Our Ghost has Migrated
Today marks day one of no longer running my own cloud infrastructure. This is the first time in more than a decade where I'm public cloud free. I've decided to declutter myself and pushed everything local or to managed solutions. In terms of my blog, we're now hosted on Ghost.org.
Migration
The migration was from self-hosted ghost to Ghost.org was simple. Given this is a pseudo technical blog I'd normally take this opportunity to breakdown the process and provide some commentary on how everything went.

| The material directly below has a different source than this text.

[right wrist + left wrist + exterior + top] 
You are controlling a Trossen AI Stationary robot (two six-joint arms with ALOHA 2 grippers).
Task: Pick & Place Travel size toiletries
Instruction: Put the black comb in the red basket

However, given the process is dead simple and I just followed the official migration instructions (How to migrate data from Ghost to Ghost) I have nothing to say but thank you to the folks who develop and maintain Ghost.
What does it Cost?
The yearly cost of hosting with Ghost, for the basic plan, is ~$100 a year, which is substantially less than the ~$180 a month I was paying Google; granted the $180 was going to Google cloud which ran multiple servers, load balancers, and several database instances (it did a lot more than host my blog) but with all that nonsense moved to my local OpenStack home lab I no longer need to run any of that cloud infrastructure; my wallet rejoices.
In my humble option, the cost of Ghost.org is well worth it and I'm looking forward to not performing updates, upgrades, or logging into any form of cloud infrastructure to run my site. With Ghost.org, they take care of everything and all I need to do is focus on writing more often (let's hope that actually happens).
So with all that said: say goodbye old cloud, long live the cloud.